Concussions: More than just a bump on the head

Adam Kosloff

What seems like a minor bump on the head can quickly become a serious -- or even deadly -- matter if you've sustained a concussion. What exactly is a concussion? And how can you recognize one before it's too late?

What is a concussion?

A concussion is a brain injury caused or worsened by a physical blow to the head. It falls under the category of "traumatic brain injuries." The jolt or blow exerts a rapid force on the brain, shaking it or jarring it inside the skull. This trauma can cause damage ranging from bruising, to inflammation, to swelling of the brain (edema), to bleeding inside the brain.

Concussions make up about two-thirds of all traumatic brain injuries, according to the federal Centers for Disease Control and Prevention (CDC). Those who play sports are particularly at risk, as well as children. In fact, children account for 90 percent of emergency room visits for sports-related concussions, according to the U.S. Department of Health and Human Services.

The majority of victims bounce back within a few hours. But others are hospitalized, and some even die if, for example, the concussion causes brain bleeding that goes unnoticed and untreated. What's most dangerous about concussions is that they often cause no noticeable symptoms. Fortunately, however, many concussions do present warning signs.
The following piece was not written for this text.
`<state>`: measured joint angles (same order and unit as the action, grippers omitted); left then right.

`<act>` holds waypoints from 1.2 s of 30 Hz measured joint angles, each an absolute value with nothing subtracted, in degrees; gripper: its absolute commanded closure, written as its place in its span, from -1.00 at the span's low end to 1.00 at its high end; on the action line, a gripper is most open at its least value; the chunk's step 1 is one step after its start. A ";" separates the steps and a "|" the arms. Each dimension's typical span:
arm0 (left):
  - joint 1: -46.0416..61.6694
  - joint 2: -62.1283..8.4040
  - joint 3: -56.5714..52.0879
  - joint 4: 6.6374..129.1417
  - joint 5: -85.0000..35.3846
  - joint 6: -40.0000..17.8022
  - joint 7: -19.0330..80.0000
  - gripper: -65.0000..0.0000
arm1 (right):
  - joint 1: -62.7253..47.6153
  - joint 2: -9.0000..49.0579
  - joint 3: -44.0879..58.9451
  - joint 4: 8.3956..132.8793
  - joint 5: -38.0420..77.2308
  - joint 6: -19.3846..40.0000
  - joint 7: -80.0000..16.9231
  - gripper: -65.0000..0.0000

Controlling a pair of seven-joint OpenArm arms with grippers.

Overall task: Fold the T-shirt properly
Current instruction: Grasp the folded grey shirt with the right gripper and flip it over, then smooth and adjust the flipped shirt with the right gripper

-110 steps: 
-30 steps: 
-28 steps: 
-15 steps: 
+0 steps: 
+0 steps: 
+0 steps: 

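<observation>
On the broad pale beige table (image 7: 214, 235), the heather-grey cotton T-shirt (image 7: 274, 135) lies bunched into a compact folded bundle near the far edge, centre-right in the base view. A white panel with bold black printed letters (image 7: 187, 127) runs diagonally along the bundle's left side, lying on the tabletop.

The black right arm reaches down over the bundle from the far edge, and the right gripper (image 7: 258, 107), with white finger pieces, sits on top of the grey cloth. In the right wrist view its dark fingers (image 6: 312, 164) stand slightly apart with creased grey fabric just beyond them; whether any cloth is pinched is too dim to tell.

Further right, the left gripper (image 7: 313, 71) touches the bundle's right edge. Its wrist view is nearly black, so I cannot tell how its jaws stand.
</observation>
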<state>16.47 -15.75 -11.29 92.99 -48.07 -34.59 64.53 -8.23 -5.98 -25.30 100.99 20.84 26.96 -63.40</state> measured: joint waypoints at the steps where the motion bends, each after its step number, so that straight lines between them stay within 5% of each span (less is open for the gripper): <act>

Signs and symptoms of concussions

If you see someone take a blow to the head, watch that person carefully. If he or she exhibits any of the following symptoms, seek medical attention, according to the CDC:

  • Victim seems stunned, dazed or confused.
  • Victim can't understand instructions or questions.
  • Victim has a problem moving or talking. He or she is more clumsy than usual.
  • Victim blacks out or temporarily loses consciousness. About 12 percent of concussion victims lose consciousness, according to the Department of Health and Human Services.
  • Victim shows changes in personality or behavior.
  • Victim has amnesia about events before or after the hit, fall or jolt.

If you've been hit in the head, seek medical attention if you experience any of the following:

  • A feeling of pressure in your head.
  • Vomiting.
  • Falling over or lack of balance.
  • Blurry vision.
  • Sensitivity to light or noise.
  • Sluggishness, depression or grogginess.
  • An inability to concentrate.

What should you do?

If you or someone else exhibits any of the signs of concussion described above, immediately consult a doctor or head to the emergency room. In the majority of concussions, the brain heals relatively well by itself, but it's difficult to measure the severity of a concussion without a thorough medical evaluation.